(Supplied records Opens)

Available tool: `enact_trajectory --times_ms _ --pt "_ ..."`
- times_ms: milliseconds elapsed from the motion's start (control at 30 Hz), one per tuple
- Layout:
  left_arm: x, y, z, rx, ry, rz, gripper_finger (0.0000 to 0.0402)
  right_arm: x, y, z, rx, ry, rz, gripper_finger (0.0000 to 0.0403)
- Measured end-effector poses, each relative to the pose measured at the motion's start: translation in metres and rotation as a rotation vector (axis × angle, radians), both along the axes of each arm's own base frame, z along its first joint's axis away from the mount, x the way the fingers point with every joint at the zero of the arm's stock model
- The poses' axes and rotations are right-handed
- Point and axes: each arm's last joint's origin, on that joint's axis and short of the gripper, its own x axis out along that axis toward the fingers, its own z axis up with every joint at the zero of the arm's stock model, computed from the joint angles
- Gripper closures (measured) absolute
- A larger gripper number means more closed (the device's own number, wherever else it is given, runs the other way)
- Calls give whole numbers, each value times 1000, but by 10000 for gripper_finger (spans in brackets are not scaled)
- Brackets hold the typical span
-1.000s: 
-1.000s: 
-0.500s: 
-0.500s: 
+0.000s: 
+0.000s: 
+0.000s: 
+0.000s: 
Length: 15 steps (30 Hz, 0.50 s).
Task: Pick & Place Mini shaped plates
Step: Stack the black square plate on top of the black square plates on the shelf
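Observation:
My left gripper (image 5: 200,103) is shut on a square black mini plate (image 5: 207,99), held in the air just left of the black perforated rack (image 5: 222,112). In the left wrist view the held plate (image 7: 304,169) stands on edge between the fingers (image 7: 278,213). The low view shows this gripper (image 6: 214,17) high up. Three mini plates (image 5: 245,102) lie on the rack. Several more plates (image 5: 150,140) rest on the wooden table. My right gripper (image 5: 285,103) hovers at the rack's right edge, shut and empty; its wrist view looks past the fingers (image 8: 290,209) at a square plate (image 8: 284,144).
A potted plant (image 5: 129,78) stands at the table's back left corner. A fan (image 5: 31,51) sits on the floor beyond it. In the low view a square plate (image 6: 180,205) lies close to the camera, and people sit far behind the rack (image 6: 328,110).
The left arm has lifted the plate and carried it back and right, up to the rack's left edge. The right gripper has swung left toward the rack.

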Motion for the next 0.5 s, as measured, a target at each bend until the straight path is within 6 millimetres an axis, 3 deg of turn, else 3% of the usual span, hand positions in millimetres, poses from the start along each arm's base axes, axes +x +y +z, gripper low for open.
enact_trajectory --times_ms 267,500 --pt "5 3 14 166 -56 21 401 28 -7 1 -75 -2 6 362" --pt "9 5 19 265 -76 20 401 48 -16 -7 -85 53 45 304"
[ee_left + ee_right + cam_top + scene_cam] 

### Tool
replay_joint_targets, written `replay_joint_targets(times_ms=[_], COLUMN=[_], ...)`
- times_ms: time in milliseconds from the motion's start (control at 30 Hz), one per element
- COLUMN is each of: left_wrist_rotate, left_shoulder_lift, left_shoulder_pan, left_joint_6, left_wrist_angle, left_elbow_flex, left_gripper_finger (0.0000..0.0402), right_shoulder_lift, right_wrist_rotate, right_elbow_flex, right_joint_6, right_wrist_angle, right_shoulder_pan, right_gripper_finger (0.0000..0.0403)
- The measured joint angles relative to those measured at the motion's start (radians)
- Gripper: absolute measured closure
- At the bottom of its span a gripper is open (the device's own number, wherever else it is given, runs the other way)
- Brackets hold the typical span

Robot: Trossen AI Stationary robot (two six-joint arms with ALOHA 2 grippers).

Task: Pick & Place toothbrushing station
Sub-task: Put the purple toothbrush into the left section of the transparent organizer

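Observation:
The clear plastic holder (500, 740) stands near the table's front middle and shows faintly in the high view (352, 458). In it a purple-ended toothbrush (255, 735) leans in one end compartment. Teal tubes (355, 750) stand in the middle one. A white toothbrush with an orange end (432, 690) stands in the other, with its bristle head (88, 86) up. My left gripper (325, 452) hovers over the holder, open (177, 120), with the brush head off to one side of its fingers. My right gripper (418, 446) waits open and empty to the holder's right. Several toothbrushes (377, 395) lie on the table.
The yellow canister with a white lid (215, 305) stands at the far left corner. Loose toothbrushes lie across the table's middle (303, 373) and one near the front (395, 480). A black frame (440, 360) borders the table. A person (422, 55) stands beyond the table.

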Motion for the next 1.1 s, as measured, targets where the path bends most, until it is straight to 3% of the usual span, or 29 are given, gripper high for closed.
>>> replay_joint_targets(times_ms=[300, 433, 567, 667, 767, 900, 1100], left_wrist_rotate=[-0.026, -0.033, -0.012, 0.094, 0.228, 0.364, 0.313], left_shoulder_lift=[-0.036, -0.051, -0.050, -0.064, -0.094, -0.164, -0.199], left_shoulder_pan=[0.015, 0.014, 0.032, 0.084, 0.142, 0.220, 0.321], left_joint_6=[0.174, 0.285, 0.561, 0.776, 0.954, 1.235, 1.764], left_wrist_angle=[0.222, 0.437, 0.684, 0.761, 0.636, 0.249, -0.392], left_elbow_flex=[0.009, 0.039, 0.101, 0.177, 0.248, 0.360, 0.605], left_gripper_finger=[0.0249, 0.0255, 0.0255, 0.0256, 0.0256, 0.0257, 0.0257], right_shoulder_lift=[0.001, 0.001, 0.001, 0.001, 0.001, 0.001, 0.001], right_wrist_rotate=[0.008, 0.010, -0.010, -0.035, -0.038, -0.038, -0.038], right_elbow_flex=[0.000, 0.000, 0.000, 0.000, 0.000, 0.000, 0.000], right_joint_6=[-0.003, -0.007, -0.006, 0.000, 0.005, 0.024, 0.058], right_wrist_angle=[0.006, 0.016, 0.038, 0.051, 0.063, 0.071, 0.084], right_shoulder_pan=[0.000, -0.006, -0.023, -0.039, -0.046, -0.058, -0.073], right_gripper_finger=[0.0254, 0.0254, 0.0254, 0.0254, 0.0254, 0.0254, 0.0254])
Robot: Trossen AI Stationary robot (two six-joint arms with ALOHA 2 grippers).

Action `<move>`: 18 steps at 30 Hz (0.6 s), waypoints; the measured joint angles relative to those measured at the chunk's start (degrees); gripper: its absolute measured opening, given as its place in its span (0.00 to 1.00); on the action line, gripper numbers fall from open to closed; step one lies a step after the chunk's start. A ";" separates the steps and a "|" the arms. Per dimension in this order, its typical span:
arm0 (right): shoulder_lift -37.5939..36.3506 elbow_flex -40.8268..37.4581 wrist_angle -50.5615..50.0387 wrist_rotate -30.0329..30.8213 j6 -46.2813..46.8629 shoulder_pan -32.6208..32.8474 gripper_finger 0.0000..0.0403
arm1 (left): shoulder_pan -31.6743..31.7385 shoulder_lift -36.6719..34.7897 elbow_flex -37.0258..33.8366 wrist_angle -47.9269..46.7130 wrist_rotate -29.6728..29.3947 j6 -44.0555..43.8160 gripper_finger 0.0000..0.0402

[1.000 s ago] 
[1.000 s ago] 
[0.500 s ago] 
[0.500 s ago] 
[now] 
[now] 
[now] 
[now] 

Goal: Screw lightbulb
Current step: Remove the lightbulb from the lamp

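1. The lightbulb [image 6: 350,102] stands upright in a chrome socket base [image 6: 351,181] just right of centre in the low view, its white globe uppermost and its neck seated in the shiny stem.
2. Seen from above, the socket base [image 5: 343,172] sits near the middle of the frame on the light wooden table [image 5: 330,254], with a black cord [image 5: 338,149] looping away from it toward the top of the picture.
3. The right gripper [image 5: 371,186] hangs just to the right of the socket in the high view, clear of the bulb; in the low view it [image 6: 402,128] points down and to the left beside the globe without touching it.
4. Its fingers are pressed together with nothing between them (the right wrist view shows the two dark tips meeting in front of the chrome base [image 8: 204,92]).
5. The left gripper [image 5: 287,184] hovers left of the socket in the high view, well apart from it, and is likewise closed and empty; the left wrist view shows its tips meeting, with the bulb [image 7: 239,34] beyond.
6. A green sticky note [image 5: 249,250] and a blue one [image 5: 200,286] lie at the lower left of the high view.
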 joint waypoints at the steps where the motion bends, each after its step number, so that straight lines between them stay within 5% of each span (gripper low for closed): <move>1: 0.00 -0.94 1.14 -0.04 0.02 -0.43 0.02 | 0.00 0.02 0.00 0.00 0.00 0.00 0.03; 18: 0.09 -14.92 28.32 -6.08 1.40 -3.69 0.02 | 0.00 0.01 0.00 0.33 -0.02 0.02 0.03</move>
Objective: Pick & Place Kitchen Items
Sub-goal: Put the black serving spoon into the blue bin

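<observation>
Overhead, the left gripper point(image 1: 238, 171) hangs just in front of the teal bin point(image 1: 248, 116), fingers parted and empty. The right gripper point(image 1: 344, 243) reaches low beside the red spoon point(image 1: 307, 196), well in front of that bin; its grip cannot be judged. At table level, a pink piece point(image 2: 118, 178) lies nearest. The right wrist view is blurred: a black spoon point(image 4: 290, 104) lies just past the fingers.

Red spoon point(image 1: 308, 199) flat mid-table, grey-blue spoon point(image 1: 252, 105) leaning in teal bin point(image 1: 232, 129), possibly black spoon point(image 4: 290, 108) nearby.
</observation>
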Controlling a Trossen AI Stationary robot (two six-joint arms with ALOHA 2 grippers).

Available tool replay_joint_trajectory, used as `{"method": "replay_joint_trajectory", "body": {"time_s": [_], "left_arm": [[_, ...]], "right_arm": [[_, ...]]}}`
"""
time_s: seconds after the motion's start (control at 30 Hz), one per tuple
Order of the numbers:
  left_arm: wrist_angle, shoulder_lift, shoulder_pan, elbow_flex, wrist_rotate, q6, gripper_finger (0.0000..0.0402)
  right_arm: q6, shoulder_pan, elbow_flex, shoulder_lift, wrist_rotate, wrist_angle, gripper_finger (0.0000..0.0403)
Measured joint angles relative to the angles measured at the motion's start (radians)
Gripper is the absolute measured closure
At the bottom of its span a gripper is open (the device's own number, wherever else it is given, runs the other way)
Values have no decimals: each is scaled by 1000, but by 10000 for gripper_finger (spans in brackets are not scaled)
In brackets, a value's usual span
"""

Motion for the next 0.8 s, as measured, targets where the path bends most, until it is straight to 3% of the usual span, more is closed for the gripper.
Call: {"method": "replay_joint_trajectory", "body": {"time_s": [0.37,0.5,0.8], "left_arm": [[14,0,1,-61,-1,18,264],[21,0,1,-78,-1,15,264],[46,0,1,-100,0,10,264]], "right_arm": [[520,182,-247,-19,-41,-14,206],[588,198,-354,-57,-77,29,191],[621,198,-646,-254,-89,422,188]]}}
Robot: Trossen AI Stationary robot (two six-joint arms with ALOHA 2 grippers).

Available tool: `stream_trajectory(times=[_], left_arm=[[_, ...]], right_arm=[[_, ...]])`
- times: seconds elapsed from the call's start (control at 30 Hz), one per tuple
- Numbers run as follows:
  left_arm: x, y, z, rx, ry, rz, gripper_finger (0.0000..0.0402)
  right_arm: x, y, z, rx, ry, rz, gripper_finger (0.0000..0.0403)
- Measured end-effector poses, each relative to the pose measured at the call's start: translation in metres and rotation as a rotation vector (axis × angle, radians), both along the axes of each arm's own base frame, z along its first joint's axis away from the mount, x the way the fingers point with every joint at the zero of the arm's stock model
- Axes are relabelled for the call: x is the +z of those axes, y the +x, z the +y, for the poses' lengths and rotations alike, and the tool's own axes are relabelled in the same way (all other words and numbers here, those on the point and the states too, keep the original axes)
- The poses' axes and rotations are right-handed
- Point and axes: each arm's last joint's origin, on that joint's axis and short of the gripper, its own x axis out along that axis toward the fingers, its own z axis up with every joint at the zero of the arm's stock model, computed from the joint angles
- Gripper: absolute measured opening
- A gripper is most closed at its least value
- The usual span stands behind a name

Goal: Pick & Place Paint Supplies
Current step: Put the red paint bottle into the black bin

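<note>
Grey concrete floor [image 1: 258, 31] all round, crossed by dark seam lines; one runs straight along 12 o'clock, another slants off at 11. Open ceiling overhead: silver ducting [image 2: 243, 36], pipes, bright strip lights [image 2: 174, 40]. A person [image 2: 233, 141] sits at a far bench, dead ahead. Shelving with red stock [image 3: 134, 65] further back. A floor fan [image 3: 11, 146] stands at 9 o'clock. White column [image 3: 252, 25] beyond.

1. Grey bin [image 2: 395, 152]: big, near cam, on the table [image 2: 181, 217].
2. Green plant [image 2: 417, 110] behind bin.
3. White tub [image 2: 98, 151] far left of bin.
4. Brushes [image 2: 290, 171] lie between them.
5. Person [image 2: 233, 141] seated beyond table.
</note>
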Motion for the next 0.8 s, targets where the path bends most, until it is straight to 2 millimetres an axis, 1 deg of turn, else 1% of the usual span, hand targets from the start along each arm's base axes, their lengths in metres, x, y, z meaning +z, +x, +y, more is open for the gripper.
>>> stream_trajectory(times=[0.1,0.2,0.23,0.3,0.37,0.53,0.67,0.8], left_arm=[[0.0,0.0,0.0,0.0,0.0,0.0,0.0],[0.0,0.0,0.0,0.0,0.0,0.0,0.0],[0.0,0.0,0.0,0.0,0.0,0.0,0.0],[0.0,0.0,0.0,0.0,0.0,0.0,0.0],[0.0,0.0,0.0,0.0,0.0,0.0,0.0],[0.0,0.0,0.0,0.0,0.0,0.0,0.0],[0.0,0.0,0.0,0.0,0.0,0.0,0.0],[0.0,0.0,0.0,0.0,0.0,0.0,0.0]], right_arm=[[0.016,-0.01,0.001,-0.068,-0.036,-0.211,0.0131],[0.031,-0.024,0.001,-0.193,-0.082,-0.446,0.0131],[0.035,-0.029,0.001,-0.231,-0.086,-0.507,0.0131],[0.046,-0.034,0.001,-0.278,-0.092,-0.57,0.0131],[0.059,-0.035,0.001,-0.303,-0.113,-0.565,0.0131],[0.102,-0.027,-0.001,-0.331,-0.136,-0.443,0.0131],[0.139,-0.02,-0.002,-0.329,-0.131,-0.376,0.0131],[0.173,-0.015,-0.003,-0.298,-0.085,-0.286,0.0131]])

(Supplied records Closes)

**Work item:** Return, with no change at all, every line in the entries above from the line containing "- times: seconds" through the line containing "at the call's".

**Answer space:**
- times: seconds elapsed from the call's start (control at 30 Hz), one per tuple
- Numbers run as follows:
  left_arm: x, y, z, rx, ry, rz, gripper_finger (0.0000..0.0402)
  right_arm: x, y, z, rx, ry, rz, gripper_finger (0.0000..0.0403)
- Measured end-effector poses, each relative to the pose measured at the call's start: translation in metres and rotation as a rotation vector (axis × angle, radians), both along the axes of each arm's own base frame, z along its first joint's axis away from the mount, x the way the fingers point with every joint at the zero of the arm's stock model

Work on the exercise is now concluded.